Алеша от ужаса попытался уползти обратно под стол, Имант только вздохнул. Кто сейчас в лагере главное начальство? Лепила. И.о. кума, так сказать. Из собственного кармана тот уже выловил потрепанный бумажник, из него извлек карту местности и развернул ее на подоконнике.
— Так вот: сюда, а потом сюда. Здесь десять верст по реке, встала уже, Чулвин река называется. Может, и двадцать верст, неважно. Дойдете до скалы по левую руку, рогатая такая, будто кто из земли два пальца высунул джеттатурой… ну, улиточьими рожками. Между них тропка, по ней уйдете. Ночевать, дурни, только вместе, не то выкопают вас через миллион лет как мороженого мамонта и в императорский музей…
Старик говорил, говорил, ясно было, что Алеша не в силах не только ничего запомнить, но даже и понять, о чем идет речь. А сын латышских стрелков аккуратно все запоминал. Зима еще в полной силе, а царь уже настоящий. Самое время с лагеря рвать валенки, накочумался уж.
— Здесь вам нельзя больше. Здесь вон пахан из его барака, — старик кивнул на Алешу, — Гэбэ, теперь хозяйничает. Ему-то что, накромсаю ему с этих двух придурков съедобных, как говорится, частей, дня четыре спокойный будет. А потом пойдет такая ас-са-мбле-я… — врач замер, глядя в быстро темнеющее окно, — снег за ним валил так, словно небеса кто-то чистил широкой лопатой и той же лопатой этот снег сбрасывал прямо на Тувлаг.
— А про меня не думайте, — ответил лепила на незаданный вопрос, — я не такое видывал. Я пятьсотчетвертошников друг другу скормлю, последнего доской приморожу, накрою, вот пусть их в музее и выставляют.

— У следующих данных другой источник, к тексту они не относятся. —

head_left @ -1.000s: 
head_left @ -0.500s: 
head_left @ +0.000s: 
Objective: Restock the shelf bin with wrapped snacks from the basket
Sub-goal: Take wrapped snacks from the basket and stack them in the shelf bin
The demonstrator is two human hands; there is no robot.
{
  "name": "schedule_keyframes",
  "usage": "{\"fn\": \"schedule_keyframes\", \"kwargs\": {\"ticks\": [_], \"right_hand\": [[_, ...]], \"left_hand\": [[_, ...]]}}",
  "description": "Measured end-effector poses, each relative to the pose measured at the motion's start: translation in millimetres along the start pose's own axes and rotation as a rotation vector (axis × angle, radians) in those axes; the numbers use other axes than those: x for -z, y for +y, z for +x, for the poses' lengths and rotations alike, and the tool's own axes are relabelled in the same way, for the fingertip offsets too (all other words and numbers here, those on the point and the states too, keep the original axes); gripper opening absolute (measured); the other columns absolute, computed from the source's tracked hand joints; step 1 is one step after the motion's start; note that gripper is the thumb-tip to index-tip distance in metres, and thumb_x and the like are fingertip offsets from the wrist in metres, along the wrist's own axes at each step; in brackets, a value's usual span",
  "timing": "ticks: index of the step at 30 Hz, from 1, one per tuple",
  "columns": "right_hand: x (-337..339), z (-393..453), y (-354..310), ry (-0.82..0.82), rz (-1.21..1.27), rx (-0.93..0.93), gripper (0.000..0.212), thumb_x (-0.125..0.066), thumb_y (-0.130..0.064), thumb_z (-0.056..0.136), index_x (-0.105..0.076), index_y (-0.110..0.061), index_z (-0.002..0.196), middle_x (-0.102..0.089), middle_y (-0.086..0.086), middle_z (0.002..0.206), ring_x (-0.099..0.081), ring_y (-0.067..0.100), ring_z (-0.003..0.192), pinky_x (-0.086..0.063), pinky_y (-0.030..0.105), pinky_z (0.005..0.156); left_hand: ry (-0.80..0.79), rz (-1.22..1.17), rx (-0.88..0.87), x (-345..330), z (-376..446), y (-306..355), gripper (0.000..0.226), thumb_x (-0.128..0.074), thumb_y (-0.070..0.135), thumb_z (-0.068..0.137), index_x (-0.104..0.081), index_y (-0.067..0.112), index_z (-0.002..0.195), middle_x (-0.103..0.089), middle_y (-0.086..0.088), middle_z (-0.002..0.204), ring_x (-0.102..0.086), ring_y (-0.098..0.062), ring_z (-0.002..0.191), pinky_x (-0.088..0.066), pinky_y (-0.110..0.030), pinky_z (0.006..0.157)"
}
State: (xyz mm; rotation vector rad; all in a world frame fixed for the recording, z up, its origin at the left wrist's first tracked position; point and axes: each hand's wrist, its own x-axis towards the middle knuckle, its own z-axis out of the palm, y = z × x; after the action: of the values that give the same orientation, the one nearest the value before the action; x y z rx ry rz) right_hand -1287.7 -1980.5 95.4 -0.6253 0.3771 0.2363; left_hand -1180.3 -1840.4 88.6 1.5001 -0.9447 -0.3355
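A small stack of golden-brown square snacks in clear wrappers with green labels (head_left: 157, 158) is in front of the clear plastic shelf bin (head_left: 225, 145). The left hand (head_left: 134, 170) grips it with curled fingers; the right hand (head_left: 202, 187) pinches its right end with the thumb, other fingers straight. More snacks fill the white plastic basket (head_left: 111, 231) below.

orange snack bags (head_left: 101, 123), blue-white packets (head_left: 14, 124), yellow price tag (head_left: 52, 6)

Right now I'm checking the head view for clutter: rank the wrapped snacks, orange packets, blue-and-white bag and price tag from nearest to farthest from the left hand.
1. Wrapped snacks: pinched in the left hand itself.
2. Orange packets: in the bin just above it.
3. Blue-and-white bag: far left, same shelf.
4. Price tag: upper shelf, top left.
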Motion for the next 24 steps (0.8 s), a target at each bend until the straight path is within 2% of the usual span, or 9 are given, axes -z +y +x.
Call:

Словом, бери стебанутого, и — ходу!
Чтобы не мудрить, Имант выбрал старую дорогу: ту, по которой неизвестно кто из Тувлага уже дал деру в вечер последнего в Мишиной жизни упоя. Лагерь он знал наощупь, вышел к тому самому месту, где накануне чинил периметр. Все тут было опять порвано, но не людьми: на проволоке, разомкнув колючую цепь, висела мертвая овчарка — лишь она одна в ночь побега пыталась исполнить свой долг, но никто ей не объяснил, что внухрить — это совсем не то что вохрить, а, стало быть, беглых народонаселение должно само ловить, ему за то империалы золотые платят — а к чему собаке империалы? Имант аккуратно снял тело собаки с проволоки и зарыл в снег: все как-то аккуратней. Потом, следуя совету лепилы, дошел до первой сосны и вынул из неприметного дупла моток грубой бечевки, обвязал ее вокруг пояса совершенно ничего не соображающего Алеши и повел его, как поводырь слепого, не спотыкаясь.
Основательно, прямо в снег лицом, споткнулся он только метров через восемьсот. Высказав по поводу валяющегося под ногами предмета все то, что знал от отца по-латышски, радист разгреб сугроб, хотя вообще-то и сразу понял, обо что именно споткнулся.
«Десять империалов пропадают», — подумал Имант равнодушно, глядя на безымянного милиционера в форме, из-за которого так недавно чинил лагерную антенну, чтобы тогдашний кум свои Би-Би-Си мог слушать. Алеша все равно шел с закрытыми глазами, а снег все падал и падал, завалив беглого за считанные минуты. Но в эти минуты Имант вместе с придурковатым своим спутником уже спускался к реке, чтобы топать и топать по льду, пока на берегу скала не покажется, та, что в форме улиточьих рогов. Тувлаг, в котором прожил Имант больше четверти века, уже исчезал из его памяти, словно и в мыслях у радиста нынче тоже был снегопад.